Anyway, these two buzz words aren’t a local phenomenon, and are actually taking the tech world by storm. Big Data has become serious enough that there are multiple conferences now for folks interested in the topic. And cloud, well, perhaps harder to define, but more and more businesses are moving to the cloud every day. The problem here is that, most of the traditional ideas on big data run entirely counter to the ideas that work well in the cloud.
Last spring I moderated a panel PGEast in New York that focused on Postgres in the cloud. As someone who works on multi-terabyte systems, and someone who deals with cloud servers on at least a semi-regular basis, I tried to prod and poke my panelists into sharing their take on how they see Postgres’s role in the cloud. Not too surprisingly, the idea behind “Big Data” on Postgres in the cloud was not a particularly popular one. The tools you need to do the job effectively with Postgres just aren’t there. Not to say you can’t try, but so far I haven’t seen many wild successes.
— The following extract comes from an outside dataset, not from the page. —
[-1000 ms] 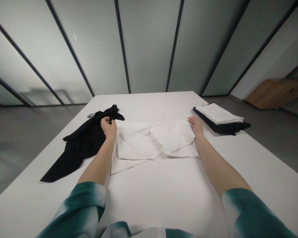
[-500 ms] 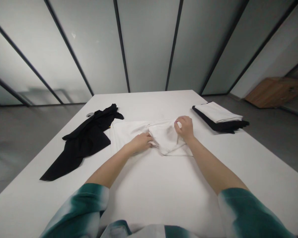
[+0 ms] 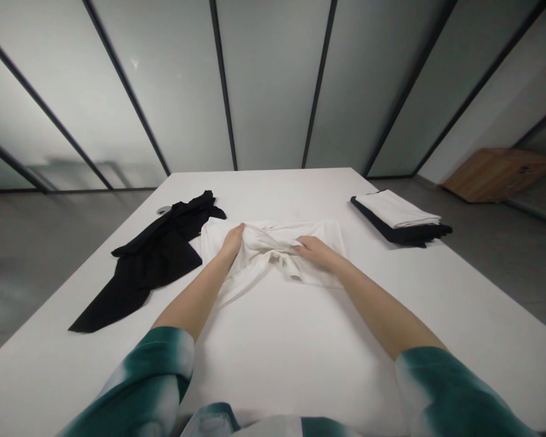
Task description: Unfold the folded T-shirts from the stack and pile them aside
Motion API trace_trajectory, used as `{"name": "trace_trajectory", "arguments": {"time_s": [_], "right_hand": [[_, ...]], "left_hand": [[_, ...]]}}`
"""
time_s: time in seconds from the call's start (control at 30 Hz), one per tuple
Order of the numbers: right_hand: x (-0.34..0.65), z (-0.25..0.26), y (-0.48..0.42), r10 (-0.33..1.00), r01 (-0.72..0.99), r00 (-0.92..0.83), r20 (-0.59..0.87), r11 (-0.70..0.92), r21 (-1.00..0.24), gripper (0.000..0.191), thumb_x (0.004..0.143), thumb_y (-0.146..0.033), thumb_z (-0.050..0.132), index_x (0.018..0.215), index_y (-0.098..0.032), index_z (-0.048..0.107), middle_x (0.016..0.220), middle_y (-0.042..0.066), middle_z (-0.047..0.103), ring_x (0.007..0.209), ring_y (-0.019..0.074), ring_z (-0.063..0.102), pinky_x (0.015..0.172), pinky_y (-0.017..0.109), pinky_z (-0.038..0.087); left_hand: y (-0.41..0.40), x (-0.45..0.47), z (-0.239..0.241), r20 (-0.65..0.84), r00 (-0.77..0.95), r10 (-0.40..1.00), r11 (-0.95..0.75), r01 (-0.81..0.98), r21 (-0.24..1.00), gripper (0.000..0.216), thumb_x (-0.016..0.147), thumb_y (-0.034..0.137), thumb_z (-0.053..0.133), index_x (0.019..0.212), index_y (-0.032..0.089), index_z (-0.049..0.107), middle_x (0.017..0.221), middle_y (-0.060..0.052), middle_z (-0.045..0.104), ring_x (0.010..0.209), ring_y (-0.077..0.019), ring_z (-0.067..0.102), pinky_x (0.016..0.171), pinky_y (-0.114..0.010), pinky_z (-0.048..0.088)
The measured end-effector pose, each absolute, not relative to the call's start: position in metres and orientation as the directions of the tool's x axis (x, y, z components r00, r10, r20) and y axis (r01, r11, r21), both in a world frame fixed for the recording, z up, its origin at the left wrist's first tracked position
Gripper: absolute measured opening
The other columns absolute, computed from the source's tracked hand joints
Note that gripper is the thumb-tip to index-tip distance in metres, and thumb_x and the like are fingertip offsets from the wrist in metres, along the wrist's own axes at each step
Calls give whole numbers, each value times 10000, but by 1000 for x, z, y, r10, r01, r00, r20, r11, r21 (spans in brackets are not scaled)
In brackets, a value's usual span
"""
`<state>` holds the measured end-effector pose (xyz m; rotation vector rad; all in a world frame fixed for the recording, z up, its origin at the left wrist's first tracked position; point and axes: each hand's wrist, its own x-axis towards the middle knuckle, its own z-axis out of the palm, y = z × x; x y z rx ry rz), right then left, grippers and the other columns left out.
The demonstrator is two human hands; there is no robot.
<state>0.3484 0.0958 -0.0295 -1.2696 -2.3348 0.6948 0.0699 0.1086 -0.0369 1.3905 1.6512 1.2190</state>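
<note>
A white garment [image 3: 273, 243] lies across the middle of the table, bunched and creased between my two hands; its exact kind is unclear. My left hand [image 3: 233, 239] grips the cloth on its left part, thumb on top. On the right part, my right hand [image 3: 310, 247] pinches a fold of the same cloth, fingertips partly hidden in it. Loose folds hang together at the centre, toward me. Close to the left edge of the white garment lies a crumpled black garment [image 3: 157, 264].
At the right stands a folded stack, with white cloth [image 3: 398, 207] over black cloth [image 3: 403, 233]. A small grey-white round object [image 3: 164, 210] sits behind the black garment. The white table [image 3: 277, 352] ends before frosted glass panels. A wooden cabinet [image 3: 500, 175] stands on the floor, far right.
My left hand has moved left and away from me, and my right hand left and slightly nearer. The white cloth went from lying folded over to gathered up between them.
</note>
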Motion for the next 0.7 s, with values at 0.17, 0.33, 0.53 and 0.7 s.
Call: {"name": "trace_trajectory", "arguments": {"time_s": [0.17,0.33,0.53,0.7], "right_hand": [[349,-10,103,964,309,-91,250,266,-913,311,873,-459,506,827,-213,691,850,44,743,927,252,660,857,358,493],[313,5,79,952,-74,-195,235,224,-972,409,847,-597,547,974,-236,692,909,36,742,1000,255,663,896,377,510],[327,22,72,890,-183,-340,304,255,-950,454,789,-626,611,963,-216,699,1016,78,743,1000,251,675,899,397,510],[409,2,106,914,-14,203,352,362,-932,328,772,-522,590,796,-205,668,746,53,701,751,193,659,763,340,503]], "left_hand": [[80,92,-10,234,20,972,-214,483,849,449,925,591,428,942,182,611,940,-98,702,952,-272,646,869,-408,506],[57,119,9,255,161,954,-285,753,593,672,657,621,758,1123,183,554,1087,-127,663,1006,-321,635,857,-405,495],[67,103,33,229,149,962,-272,440,856,336,809,448,558,928,153,667,1001,-100,724,1018,-297,652,886,-396,510],[33,15,113,459,-463,758,-415,199,888,528,973,535,291,1177,170,614,1103,-31,697,1120,-231,616,888,-339,538]]}}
Next month at Surge though, I’m going to be involved in another panel focusing on ”Pushing Big Data To The Cloud”. This time though I’m turning over moderating duties to long-time thought leader in the MySQL community Baron Schwartz. Joining me on the panel are several folks who all have a stake in the idea of Big Data in the cloud;  John Hugg and Philip Wickline from VoltDB and Hadapt, respectivly, two new database vendors built with scale-out in mind; Bryan Cantrill, VP of Engineering at Joyant, a cloud provider with thier own strong opinions on dealing with data in the clouds, and Kate Matsudaira, someone who is currently managing those multi-TB databases, all in the cloud, over at SEOMoz. This should be a really good mix of people using different technology, with different biases against the problems involved. If you’re looking to work on Big Data in The Cloud, I hope you’ll join us, it should be a lot of fun.